Due to the fact that the erythrocytes are left intact, they can hereby be used themselves as an indicator in the detection zone.

It is noted that lectins consist of proteins which bind specifically and non-covalently to sugar groups being present on the surface of blood cells.

Although there are many different kinds of lectins, the lectin being present in the detection zone of the present analysis device is preferably blood cell group specific.

Examples thereof are concanavalin A, Helix aspersa lectin, Gambucus nigra lectin, and Triticum vulgaris lectin.

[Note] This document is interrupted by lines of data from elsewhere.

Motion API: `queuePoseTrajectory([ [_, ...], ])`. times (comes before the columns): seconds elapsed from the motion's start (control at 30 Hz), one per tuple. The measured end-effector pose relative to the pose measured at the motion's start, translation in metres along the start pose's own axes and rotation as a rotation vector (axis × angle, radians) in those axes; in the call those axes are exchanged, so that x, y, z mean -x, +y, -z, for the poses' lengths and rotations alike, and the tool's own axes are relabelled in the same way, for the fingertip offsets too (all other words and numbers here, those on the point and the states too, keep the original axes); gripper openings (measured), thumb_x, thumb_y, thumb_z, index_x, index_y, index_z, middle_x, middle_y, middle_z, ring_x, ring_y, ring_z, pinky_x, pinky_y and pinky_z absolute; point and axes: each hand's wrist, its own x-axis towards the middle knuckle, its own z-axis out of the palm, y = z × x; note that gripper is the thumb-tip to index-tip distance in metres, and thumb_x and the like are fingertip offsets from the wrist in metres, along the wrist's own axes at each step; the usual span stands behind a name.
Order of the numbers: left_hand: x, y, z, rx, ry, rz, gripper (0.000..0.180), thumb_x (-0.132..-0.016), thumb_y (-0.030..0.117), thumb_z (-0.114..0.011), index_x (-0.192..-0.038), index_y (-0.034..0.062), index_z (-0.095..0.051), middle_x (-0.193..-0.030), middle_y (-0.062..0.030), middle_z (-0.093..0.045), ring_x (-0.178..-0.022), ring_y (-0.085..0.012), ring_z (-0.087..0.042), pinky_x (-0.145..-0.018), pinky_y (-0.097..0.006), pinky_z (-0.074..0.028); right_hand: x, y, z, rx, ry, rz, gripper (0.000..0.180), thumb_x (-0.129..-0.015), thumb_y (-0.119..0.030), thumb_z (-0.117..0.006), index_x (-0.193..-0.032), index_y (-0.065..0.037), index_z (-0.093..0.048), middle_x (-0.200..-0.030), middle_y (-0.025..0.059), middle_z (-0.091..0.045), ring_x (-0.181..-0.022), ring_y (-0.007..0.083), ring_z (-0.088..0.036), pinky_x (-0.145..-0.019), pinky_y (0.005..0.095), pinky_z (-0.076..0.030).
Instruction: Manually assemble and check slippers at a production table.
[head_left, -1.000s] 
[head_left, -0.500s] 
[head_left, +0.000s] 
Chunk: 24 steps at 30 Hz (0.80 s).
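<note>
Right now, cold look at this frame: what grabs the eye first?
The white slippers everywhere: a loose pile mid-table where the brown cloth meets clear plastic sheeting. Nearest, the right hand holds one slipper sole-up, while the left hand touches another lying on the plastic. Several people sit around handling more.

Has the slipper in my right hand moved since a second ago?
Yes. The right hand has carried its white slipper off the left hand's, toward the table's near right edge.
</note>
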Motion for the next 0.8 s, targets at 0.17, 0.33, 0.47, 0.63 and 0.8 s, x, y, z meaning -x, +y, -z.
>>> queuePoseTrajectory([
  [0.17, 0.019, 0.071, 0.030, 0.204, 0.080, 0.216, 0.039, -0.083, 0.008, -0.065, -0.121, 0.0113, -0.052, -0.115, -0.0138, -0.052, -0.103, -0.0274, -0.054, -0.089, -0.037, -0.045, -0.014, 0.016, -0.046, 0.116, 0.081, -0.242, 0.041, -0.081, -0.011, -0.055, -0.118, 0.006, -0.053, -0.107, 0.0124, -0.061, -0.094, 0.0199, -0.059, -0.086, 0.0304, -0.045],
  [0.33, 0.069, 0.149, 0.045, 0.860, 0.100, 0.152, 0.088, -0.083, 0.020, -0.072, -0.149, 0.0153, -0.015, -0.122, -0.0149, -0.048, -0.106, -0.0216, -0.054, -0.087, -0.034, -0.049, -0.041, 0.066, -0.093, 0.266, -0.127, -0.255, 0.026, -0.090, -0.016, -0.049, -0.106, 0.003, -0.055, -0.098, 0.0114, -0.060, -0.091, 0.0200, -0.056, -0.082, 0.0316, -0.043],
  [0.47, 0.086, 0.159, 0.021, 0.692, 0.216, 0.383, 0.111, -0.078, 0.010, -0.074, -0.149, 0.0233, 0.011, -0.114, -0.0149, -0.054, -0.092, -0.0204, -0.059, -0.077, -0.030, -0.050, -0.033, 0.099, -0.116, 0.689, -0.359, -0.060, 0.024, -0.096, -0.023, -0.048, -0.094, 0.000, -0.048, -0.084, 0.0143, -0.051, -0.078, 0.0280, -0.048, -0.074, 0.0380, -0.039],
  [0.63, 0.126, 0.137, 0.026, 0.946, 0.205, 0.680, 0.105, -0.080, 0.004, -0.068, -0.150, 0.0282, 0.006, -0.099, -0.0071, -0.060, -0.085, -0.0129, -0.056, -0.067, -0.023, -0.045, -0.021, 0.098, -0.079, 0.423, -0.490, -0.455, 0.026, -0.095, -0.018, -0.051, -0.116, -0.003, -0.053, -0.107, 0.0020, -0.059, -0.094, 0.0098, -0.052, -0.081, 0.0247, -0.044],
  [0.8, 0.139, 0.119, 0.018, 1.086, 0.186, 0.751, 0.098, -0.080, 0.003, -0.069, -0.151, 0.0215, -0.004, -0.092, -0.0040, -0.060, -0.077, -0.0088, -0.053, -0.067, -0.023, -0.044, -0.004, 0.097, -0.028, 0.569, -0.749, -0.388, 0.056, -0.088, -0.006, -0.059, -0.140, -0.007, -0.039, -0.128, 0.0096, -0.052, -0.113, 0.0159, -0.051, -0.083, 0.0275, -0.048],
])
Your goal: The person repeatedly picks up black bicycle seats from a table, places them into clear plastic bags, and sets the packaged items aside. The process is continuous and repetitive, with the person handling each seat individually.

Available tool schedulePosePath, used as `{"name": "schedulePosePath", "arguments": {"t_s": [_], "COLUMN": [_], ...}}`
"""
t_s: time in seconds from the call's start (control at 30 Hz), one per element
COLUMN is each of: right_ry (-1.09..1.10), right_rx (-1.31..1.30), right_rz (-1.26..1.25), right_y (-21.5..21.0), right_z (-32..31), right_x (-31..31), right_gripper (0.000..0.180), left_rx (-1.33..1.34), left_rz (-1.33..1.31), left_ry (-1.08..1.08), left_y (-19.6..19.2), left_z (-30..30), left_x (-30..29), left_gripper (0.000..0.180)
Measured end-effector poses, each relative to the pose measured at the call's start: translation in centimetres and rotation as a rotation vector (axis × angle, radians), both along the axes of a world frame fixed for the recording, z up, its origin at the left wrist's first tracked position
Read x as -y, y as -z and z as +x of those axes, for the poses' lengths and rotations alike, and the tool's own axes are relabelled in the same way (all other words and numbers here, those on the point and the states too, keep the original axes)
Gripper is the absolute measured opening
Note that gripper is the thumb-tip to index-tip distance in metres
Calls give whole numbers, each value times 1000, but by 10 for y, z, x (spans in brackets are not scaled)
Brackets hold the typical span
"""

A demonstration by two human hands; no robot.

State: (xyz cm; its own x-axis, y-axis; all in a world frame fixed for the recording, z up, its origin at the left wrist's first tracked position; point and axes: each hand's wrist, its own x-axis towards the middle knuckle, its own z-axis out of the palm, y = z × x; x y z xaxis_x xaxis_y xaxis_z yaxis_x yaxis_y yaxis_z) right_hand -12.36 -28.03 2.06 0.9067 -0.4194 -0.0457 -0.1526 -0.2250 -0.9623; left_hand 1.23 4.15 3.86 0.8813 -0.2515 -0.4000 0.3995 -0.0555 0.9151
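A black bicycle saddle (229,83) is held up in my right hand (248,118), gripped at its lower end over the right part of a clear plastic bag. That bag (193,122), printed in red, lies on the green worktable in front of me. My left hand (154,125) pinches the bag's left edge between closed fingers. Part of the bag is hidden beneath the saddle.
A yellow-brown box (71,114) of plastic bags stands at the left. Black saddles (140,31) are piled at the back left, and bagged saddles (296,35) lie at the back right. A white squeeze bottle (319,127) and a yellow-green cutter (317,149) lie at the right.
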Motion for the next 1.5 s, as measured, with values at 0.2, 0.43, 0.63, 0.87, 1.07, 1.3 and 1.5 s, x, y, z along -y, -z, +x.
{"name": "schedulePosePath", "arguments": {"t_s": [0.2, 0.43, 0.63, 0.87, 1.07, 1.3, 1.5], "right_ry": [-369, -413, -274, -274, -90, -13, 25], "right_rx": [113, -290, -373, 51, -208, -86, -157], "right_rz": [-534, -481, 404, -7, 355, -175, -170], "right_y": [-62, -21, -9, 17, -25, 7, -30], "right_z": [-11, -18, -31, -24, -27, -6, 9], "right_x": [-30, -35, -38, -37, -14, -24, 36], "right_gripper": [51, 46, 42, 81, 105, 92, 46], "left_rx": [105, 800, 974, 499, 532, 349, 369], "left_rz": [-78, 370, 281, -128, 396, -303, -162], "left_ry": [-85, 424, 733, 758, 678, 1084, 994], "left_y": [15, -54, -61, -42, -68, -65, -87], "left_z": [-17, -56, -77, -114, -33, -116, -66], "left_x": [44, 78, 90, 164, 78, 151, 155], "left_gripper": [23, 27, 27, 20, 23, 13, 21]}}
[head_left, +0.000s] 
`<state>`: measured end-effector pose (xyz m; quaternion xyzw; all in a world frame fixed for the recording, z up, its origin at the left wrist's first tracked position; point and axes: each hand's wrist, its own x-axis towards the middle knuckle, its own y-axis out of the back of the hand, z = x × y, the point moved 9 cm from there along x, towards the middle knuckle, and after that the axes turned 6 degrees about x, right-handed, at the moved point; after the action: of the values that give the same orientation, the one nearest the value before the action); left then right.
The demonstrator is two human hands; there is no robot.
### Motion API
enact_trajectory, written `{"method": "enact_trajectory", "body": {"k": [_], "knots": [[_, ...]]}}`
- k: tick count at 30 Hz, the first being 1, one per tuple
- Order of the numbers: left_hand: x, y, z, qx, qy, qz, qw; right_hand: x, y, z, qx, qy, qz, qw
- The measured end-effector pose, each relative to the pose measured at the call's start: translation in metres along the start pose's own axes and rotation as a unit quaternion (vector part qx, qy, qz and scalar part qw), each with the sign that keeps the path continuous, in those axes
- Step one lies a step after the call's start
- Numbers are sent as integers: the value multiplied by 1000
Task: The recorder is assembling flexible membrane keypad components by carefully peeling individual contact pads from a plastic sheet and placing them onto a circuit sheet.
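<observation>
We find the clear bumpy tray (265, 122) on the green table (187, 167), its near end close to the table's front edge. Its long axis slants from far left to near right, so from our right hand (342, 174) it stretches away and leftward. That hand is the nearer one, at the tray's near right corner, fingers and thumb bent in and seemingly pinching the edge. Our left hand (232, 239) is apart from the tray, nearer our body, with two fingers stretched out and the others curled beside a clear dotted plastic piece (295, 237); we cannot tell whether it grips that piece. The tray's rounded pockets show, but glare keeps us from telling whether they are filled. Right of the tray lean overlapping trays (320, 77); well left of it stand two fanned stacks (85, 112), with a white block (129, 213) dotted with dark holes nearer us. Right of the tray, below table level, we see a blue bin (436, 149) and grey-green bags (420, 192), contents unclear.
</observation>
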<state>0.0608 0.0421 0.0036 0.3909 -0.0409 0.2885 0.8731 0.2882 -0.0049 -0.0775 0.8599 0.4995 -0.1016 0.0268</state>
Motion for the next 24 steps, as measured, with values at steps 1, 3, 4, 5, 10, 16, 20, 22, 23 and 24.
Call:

It is noted that the lectin or the anti-blood cell antibody may be bound non-covalently to the chromatographic medium, or cross-linked covalently to it. Such procedures are commonly known in the technical field.

Besides, the material used for the chromatographic medium may consist of a woven or non-woven fabric, paper, cellulose, glass fibre, polyester or another polymeric material, nitrocellulose or a combination thereof, but is preferably polyester.

For improving the detecting power of the detection zone, this zone is preferably provided with a salt with a bivalent transition metal. Chlorides of calcium, manganese and magnesium proved to provide excellent effects for this, especially in the presence of a lectin.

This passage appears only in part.